Après ces 4 sacrifices (kurban), le talib doit renouveller son serment tous les 4 ans. S'il ne le renouvelle pas en temps, sa foi est considérée comme altérée ; tajdid-i îman (renouvellement de la foi). Les « Déchus » doivent comme les nouveau talib renouveler leur serment.

La première sentence de ne pas renouveler le serment est « marcher » c'est-à-dire quitter l'assembler. Si le talib demande le pardon il se prépare à nouveau au sacrifice.

Dans le Bektashisme, les piliers des 4 portes correspondent au 4 ans chez les Kizilbash.

9 . Ne pas payer le Droit du Pir et au Ocak (Hakkullah)

Chaque sûfi mümin doit payer chaque année 28 kurush. 12 sont au Pir Hakki (çelebi de Hajji Bektash) ; 12 au Rehber Hakki ( dede du village) ; et 4 au Gözcü Hakki (est prélevé pour le dede au nom de Alaca Degnek ou l'Erkân-i Evliya)

10 . Se déresponsabiliser des pêchers (günah) de son conjoint

Le/la conjoint(e) du talib est son garant. Dans le cas d'un talib, auteur d'une corruption volontaire, on peut considérer le garant comme complice. Une sentence est réservée à ces accusations.

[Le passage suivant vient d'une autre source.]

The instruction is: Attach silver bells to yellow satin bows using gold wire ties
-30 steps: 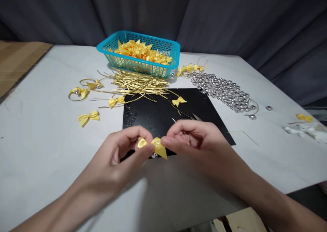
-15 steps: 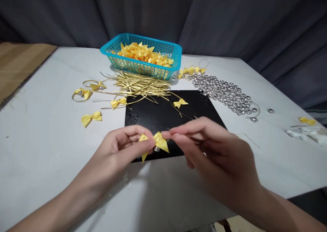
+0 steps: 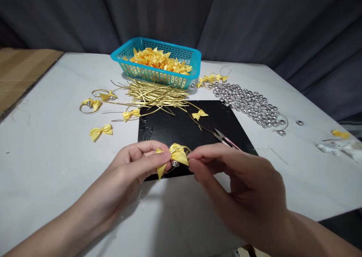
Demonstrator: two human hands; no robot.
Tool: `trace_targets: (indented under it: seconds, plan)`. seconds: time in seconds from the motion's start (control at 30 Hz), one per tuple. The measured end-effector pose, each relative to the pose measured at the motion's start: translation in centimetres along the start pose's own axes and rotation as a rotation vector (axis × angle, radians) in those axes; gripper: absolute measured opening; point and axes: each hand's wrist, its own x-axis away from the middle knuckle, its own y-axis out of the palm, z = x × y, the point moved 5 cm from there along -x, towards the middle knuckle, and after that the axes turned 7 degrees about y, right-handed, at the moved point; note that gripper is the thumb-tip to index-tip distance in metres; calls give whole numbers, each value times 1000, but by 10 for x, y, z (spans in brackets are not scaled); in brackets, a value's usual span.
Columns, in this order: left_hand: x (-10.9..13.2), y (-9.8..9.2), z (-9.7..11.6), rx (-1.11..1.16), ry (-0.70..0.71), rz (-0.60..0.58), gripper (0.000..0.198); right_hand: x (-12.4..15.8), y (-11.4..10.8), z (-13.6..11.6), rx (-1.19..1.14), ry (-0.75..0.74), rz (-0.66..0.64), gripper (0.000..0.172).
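Note:
A yellow ribbon bow (image 3: 179,156) is pinched between the thumb and fingers of my left hand (image 3: 135,164), over the front of a black board (image 3: 181,130). Just under the bow's middle sits a shiny silver bell-like bead (image 3: 175,163). A thin gold cord (image 3: 185,147) curves over the bow's right loop. My right hand (image 3: 237,174) is closed at the right side of the bow, thumb and forefinger pinched on the cord's end. Small scissors (image 3: 224,138) lie on the board behind my right hand, their handles partly hidden.
Beyond the board, gold cords (image 3: 157,93) lie heaped before a teal basket (image 3: 158,74) of yellow bows. Silver beads (image 3: 249,102) spread at the right. Finished-looking looped bows (image 3: 93,104) and a loose bow (image 3: 101,130) lie at the left. A dark curtain (image 3: 169,12) hangs behind.
The gold cord now arches in a loop over the bow. My right fingers have closed into a pinch and lowered slightly, and the scissors have come into view.

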Motion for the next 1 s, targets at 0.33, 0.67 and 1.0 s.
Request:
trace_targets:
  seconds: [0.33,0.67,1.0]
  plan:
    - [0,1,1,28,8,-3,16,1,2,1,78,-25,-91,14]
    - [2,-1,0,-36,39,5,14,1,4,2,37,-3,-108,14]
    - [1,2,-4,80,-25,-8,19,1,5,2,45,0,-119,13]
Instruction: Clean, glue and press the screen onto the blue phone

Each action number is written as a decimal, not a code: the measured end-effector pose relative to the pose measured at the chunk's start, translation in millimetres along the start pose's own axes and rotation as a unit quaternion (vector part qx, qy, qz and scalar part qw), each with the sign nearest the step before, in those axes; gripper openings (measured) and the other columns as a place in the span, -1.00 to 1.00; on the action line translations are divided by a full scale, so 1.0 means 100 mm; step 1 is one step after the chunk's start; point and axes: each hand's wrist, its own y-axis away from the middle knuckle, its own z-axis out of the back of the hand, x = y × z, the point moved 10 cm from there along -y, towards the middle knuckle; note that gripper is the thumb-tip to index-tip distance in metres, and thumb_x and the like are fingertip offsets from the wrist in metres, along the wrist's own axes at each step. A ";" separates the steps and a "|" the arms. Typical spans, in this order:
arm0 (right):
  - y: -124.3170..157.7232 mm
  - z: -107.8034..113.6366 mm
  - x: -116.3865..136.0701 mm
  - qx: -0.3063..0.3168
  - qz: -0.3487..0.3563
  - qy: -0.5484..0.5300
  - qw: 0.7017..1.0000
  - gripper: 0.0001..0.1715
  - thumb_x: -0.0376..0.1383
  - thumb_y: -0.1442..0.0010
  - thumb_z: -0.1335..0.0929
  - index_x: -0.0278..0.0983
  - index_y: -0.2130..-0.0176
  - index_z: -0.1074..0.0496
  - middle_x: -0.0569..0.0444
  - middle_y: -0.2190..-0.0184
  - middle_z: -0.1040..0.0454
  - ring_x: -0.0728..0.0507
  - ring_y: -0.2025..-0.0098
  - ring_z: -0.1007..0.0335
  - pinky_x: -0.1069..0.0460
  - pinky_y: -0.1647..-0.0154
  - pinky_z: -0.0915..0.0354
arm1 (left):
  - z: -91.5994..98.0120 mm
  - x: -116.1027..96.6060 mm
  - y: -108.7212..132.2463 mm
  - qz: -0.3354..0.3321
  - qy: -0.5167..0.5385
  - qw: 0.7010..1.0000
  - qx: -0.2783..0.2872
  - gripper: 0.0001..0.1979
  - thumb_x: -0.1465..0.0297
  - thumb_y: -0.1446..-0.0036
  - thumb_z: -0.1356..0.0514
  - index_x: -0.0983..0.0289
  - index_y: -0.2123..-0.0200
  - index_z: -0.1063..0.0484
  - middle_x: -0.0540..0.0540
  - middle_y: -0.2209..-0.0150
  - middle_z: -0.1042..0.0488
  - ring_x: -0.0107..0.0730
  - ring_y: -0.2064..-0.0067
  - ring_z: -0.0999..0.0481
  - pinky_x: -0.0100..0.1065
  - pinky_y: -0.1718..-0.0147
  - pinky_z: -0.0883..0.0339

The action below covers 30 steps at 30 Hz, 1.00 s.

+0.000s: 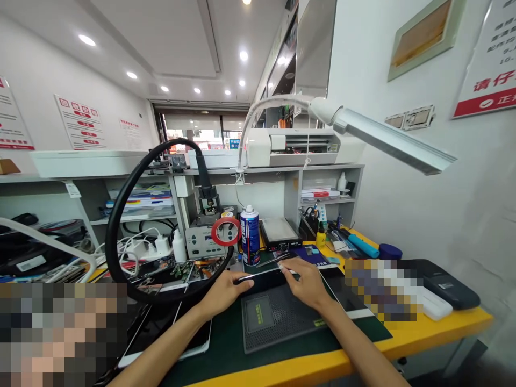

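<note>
Between my hands a thin, dark tablet (264,280) is tilted above a grey perforated work mat (278,317). My left hand (226,289) is closed on its left end, thumb along the top edge. At the right end, my right hand (303,280) has its fingers closed on the tablet's edge. Whether a small tool is also in those fingers I cannot make out. Just behind stand a blue spray can (250,236) and a roll of red tape (226,231). Dark tweezers (274,259) lie close to the right fingertips.
A thick black hose (115,215) arcs over the left side. White-edged tablets lie left (195,336) and right (346,290) of the mat. A heating plate (280,231) and yellow bottle (321,236) stand behind. A lamp (395,140) hangs overhead. A blurred patch hides the lower left.
</note>
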 end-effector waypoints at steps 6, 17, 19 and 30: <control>-0.01 -0.09 0.23 0.013 0.053 0.053 0.997 -0.70 -0.32 -0.34 -0.30 -0.19 0.04 -0.59 -0.03 0.10 -0.64 -0.26 -0.05 -0.52 -0.17 -0.03 -0.40 | 0.01 0.03 0.00 -0.016 0.003 1.000 -0.008 -0.54 0.05 -0.19 -0.16 0.34 0.25 -0.61 0.11 0.26 -0.58 -0.21 0.21 -0.48 -0.33 0.21 -0.30; -0.12 -0.51 0.80 0.076 0.155 0.074 0.982 -0.66 -0.39 -0.32 -0.30 -0.21 -0.03 -0.53 -0.06 0.03 -0.61 -0.31 -0.16 -0.41 -0.24 -0.09 -0.26 | 0.06 -0.03 0.01 -0.049 0.008 0.998 -0.034 -0.64 0.16 -0.16 -0.17 0.32 0.28 -0.62 0.08 0.30 -0.59 -0.17 0.23 -0.43 -0.30 0.22 -0.30; -0.14 -0.62 0.89 0.087 0.164 0.068 0.980 -0.67 -0.39 -0.33 -0.30 -0.21 -0.03 -0.53 -0.06 0.02 -0.60 -0.30 -0.15 -0.41 -0.24 -0.08 -0.26 | 0.06 -0.03 0.00 -0.057 0.004 0.998 -0.036 -0.68 0.21 -0.15 -0.16 0.34 0.32 -0.59 0.07 0.33 -0.58 -0.21 0.25 -0.41 -0.31 0.24 -0.29; -0.19 -0.85 1.09 0.082 0.178 0.030 0.980 -0.67 -0.40 -0.32 -0.28 -0.23 -0.03 -0.50 -0.05 0.04 -0.61 -0.27 -0.09 -0.43 -0.22 -0.07 -0.22 | 0.06 0.13 -0.07 -0.062 -0.032 0.997 -0.044 -0.86 0.50 0.06 -0.10 0.34 0.43 -0.46 0.04 0.42 -0.50 -0.31 0.32 -0.38 -0.37 0.33 -0.27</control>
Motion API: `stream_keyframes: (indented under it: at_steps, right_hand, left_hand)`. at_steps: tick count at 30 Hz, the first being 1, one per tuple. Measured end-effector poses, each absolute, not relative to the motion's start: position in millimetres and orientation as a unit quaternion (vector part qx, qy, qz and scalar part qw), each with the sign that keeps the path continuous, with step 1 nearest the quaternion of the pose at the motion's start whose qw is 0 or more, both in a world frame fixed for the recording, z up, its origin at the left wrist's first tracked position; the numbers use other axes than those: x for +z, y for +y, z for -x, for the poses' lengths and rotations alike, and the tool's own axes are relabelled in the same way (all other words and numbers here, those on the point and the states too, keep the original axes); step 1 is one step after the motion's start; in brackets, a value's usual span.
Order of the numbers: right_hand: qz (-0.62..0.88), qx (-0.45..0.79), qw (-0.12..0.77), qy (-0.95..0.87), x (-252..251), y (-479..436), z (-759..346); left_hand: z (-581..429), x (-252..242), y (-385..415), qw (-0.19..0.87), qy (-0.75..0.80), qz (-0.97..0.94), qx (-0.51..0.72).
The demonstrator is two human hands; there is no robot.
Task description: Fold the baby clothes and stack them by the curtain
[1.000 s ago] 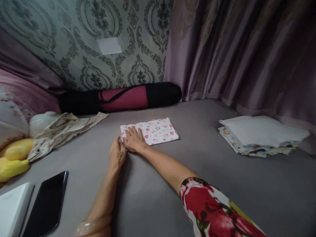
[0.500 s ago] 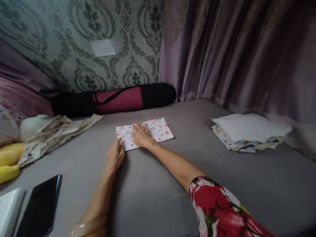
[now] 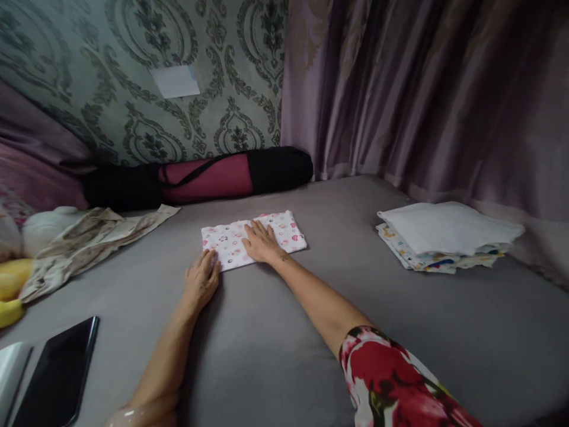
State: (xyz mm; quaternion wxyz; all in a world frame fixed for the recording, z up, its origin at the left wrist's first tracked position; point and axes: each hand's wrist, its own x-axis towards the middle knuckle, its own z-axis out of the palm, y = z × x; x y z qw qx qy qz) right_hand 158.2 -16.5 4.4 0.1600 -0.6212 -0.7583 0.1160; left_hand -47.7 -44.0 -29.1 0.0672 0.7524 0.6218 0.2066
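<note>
A folded white cloth with small pink and red prints (image 3: 231,255) lies flat on the grey bed sheet. My right hand (image 3: 263,242) rests palm down on its middle, fingers spread. At the cloth's near left corner is my left hand (image 3: 203,277), its fingertips touching the edge and its fingers loosely bent. No grip on the fabric shows there.
To the right sits a stack of folded cloths (image 3: 448,228), a white one on top. At left are a crumpled beige patterned cloth (image 3: 89,249), a black phone (image 3: 60,370) and a yellow plush-looking thing (image 3: 13,279). A long black and maroon bag (image 3: 208,178) lies along the wall.
My right hand has slid a little to the right across the cloth. My left hand stays at the left corner, its fingers now lying more over the edge. The view has shifted slightly.
</note>
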Motion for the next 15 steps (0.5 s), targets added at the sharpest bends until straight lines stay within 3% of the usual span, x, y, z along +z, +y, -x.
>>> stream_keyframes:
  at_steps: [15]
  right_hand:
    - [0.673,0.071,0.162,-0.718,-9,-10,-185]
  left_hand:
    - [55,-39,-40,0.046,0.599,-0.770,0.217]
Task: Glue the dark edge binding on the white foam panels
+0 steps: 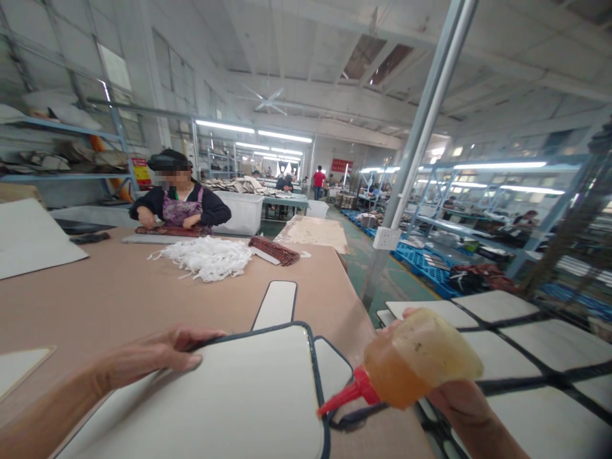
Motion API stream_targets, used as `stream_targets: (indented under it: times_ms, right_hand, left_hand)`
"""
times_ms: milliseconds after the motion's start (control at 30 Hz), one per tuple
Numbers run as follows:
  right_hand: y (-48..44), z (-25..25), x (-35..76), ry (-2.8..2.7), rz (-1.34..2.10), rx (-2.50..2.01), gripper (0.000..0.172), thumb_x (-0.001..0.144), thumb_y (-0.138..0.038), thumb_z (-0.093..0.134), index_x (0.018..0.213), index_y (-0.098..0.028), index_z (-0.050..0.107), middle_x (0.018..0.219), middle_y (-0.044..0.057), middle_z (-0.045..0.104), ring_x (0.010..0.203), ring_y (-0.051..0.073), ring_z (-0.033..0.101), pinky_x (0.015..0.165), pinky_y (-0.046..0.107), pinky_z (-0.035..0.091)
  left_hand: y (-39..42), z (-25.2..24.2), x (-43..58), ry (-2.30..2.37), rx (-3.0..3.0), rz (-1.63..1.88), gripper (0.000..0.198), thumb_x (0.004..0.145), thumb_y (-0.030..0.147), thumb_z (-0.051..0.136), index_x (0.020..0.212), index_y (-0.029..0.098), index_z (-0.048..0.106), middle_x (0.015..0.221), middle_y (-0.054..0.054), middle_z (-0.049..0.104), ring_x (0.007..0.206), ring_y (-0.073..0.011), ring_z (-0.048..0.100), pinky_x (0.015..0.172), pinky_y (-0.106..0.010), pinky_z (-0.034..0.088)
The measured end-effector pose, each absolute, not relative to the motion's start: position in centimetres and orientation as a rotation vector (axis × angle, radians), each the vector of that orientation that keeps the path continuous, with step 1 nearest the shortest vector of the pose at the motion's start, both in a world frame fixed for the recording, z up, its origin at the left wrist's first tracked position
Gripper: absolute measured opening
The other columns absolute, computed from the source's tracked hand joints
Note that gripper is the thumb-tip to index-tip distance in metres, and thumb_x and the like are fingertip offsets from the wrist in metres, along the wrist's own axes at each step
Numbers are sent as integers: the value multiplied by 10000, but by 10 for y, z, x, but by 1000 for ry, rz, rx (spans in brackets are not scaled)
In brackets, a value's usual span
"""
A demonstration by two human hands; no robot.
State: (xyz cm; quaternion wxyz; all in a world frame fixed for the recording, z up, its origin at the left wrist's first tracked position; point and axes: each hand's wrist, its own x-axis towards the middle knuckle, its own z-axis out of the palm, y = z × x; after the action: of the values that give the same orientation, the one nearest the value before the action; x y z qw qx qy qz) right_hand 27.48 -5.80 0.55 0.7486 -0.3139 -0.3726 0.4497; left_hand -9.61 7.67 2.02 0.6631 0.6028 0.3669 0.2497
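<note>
My right hand is wrapped round a soft bottle of amber glue. Its red nozzle points left, at the dark trim on the right edge of a large white panel. My left hand rests on that panel's upper left edge, fingers curled over the dark rim, holding it down on the brown table. Two smaller white panels with dark trim lie just beyond, one behind the big panel and one to its right.
A heap of white strips and a dark red strip bundle lie mid-table. A person in a dark jacket works at the far end. White panels are laid out on a rack at right. A metal pole stands beside the table.
</note>
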Motion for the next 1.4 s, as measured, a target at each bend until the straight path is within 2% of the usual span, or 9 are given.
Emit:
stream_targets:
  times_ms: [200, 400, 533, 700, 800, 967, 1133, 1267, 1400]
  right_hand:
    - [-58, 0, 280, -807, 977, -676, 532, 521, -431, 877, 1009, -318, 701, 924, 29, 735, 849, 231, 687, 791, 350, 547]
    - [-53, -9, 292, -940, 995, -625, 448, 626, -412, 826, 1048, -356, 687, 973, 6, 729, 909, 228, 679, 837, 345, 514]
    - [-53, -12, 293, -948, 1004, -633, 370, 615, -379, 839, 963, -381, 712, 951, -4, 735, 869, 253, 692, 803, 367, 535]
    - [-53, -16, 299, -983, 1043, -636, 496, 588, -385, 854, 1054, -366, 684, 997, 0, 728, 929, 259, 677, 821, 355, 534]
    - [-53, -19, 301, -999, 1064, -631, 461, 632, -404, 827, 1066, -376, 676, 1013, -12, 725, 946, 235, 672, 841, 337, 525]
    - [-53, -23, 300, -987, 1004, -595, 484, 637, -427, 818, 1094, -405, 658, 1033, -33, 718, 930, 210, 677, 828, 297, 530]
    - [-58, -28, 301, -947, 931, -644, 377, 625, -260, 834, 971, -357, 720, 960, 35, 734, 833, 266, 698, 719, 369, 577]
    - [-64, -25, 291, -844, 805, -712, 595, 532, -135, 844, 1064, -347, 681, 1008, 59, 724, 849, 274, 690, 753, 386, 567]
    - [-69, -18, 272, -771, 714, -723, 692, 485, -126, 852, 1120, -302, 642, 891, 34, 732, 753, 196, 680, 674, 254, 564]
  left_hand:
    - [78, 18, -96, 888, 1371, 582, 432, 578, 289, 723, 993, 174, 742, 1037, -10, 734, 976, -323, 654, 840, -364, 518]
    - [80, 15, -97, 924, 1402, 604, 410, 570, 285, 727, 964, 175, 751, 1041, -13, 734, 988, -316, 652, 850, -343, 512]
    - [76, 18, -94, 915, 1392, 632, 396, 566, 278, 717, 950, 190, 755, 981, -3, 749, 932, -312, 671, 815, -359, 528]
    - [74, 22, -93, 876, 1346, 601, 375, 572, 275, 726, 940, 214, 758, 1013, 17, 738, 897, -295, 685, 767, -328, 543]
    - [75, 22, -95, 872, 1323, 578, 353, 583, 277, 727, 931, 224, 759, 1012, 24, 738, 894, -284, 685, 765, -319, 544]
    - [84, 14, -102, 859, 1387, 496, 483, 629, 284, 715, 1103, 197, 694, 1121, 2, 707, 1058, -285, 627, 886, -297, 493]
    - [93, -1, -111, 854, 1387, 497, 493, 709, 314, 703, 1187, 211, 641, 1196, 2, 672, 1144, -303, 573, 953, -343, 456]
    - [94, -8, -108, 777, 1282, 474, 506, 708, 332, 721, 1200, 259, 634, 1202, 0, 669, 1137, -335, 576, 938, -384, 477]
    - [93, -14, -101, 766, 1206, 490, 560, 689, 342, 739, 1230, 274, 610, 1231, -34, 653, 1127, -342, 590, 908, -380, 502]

Il se peut que le garant ne soit pas impliqué. Quant au « Frère du Pilier de l'Assemblée » est considéré comme impliqué. Une partie de la sentence peut lui être réservé. Pour ne pas consentir à cette sentence, il doit être responsable.

 

Les sentences dans l'assemblée de la Déchéance  :

  1. A celui qui commet un vol, on lui « brûle » les pieds et les mains avec un fer brulant.
  2. A celui qui tue un homme involontairement, on lui érafle les poignées et les bras avec un couteau tranchant
  3. A celui qui ment, on lui érafle la langue et les joues avec des tenailles tranchantes
  4. Au fornicateur, on lui frappe de fer rouge, les organes génitaux.
  5. A celui qui divulgue le secret, on lui bande les yeux et on frappe de fer rouge sa langue et on lui fait boire un liquide aigre, amer, acide…

Les peines ( djaza ) de la déchéance et les dédommagements ( tazminat ) :

  1. Le voleur doit payer/rendre le double de ce qu'il a volé et est déchu pour 3 mois
  2. Le meurtrier est déchu pour 3 ans et après il peut reprendre son droit. Mais avant cela, il doit être mazhar-i djamâl (lit. Manifestation du Visage de Bonté) puis il doit payer le « prix du sang ». Le déchu doit vivre pendant 3 ans à l'extérieur du village.
  3. Le menteur est déchu 101 jours. Au mensonge on peut ajouter le commérage ( giybat ), les insultes ( iftira ) ou persécutions.
  4. L'homme en état de zina (fornication) est déchu 1 an et 1 jour. Il est dans l'obligation de se marier avec la femme avec qui il était en état de zina , ou s'il est marié de se faire pardonner par sa femme pour que la punition se lève.
  5. Celui qui divulgue le secret, après avoir renouveler son serment pendant 4 ans, peut assister à la communion des Amis (awliya sohbat )

Ces sanctions dans l'ordre de la Déchéance ne sont pas figées et peuvent être adaptées par les mürshid, selon les circonstances et peuvent s'appliquer différemment selon les régions. Les sévices/sentences physiques sont appliqués dans les cas extrêmes et sont surtout un moyen de dissuasion.

Après la correction de son nafs, après avoir apporter son consentement ( kanaat ), lors de l'assemblée de la Vertu ( muruwwat ), la situation est discutée devant la communauté ( jamaat ), s'acquittant, et la communauté accepte son consentement. Le menteur, l'escroc, l'avare, l'offensant sont sanctionnées et la décision du mürshid est adaptée selon les circonstances. Le coupable sollicite le consentement de l'assemblée, fait un sacrifice ( kurban ), dédommage et «  prend le cœur  » à qui il a porté préjudices.